* _What is expected_: Find the word "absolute" in the listing. Copy out each line where it occurs.

BEGIN Given data

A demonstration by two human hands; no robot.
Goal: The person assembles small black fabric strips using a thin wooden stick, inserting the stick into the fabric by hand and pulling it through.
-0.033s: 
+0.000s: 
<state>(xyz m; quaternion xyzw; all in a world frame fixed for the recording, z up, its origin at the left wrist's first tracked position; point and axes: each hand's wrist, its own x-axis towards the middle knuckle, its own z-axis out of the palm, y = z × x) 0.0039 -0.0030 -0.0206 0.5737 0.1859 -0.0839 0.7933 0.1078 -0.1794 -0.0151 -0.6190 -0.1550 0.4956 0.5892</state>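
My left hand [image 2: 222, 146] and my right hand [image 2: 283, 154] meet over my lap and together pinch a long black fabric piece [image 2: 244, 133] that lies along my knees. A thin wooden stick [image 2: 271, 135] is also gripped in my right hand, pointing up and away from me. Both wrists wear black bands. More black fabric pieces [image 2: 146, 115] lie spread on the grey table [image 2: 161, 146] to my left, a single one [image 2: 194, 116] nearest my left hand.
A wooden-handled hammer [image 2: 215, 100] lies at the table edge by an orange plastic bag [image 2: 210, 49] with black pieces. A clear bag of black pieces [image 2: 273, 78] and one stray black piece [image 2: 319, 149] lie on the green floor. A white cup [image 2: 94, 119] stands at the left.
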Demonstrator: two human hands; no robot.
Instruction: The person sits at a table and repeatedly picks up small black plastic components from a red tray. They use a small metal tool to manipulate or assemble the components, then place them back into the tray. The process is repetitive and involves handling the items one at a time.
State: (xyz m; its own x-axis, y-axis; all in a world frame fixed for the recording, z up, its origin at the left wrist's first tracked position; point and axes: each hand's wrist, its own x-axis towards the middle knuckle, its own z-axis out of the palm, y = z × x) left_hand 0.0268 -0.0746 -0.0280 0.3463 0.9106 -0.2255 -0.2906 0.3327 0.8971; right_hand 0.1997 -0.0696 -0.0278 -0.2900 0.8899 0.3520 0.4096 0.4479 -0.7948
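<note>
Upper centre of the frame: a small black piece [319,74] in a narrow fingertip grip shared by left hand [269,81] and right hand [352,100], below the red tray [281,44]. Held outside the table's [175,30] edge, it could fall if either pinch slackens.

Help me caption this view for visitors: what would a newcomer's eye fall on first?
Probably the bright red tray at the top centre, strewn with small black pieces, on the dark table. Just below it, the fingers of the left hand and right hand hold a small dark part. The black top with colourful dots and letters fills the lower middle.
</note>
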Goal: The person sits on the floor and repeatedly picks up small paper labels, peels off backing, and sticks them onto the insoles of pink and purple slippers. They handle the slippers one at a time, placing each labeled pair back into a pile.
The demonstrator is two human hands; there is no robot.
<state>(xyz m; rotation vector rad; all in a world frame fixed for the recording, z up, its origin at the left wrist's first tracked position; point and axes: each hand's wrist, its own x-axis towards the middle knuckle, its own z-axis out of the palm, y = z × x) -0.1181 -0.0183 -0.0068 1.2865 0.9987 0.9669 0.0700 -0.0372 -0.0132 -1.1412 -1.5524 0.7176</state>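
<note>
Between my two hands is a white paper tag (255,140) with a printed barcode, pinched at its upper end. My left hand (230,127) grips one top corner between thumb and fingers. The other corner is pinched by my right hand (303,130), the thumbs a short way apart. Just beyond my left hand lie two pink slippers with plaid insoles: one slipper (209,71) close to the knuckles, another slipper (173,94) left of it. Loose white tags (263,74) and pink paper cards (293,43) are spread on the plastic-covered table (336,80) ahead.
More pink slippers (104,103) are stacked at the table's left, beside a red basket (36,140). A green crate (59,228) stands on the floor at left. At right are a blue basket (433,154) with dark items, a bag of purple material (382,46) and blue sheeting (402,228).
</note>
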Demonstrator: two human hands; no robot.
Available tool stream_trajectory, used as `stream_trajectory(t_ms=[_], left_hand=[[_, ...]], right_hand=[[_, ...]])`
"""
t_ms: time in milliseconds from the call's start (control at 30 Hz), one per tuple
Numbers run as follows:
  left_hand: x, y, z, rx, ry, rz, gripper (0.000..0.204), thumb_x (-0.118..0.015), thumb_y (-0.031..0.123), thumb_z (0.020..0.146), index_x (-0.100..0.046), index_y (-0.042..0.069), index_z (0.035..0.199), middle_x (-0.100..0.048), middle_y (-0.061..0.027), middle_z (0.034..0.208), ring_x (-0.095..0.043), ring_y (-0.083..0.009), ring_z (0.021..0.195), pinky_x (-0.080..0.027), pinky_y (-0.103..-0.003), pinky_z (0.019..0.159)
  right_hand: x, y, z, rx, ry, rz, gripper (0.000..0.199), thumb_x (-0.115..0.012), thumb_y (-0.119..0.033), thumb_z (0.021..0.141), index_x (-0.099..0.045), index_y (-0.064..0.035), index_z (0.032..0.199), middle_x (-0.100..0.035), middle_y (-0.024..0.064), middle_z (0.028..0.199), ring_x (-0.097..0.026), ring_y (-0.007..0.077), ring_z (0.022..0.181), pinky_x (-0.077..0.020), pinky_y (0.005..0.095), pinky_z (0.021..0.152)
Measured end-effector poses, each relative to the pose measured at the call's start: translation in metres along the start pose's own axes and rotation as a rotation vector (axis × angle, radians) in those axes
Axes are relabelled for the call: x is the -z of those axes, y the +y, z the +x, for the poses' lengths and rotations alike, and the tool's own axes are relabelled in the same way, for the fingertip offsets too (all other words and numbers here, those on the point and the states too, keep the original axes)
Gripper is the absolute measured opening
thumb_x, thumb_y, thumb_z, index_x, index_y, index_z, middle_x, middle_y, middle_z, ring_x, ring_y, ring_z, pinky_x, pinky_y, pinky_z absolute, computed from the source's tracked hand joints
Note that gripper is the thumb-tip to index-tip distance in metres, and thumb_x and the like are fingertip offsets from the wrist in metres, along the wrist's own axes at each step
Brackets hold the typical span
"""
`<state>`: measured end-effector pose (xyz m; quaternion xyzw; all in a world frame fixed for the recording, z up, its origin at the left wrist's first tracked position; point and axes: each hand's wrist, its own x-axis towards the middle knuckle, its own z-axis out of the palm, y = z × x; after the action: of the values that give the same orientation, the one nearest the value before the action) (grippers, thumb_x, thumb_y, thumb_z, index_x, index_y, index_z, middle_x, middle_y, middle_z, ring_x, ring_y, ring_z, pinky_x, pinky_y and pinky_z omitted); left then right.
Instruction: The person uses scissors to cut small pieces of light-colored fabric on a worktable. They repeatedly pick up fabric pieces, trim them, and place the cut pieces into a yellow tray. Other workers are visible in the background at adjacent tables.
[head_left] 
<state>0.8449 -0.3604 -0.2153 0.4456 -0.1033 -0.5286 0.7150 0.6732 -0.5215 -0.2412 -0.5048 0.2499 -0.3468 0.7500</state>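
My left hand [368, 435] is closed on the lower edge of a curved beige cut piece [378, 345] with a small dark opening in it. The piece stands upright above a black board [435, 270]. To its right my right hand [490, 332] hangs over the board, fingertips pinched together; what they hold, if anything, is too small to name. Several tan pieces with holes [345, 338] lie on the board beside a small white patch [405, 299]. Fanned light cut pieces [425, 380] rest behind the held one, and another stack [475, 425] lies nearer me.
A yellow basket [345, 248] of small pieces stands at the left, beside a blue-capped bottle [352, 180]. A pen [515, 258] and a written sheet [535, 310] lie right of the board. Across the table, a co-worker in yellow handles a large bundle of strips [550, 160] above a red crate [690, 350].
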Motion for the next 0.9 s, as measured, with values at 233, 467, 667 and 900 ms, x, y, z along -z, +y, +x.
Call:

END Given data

* _Written reply_:
Gripper is the absolute measured opening
thumb_x, thumb_y, thumb_z, index_x, index_y, index_z, middle_x, middle_y, middle_z, ring_x, ring_y, ring_z, pinky_x, pinky_y, pinky_z absolute, computed from the source's tracked hand joints

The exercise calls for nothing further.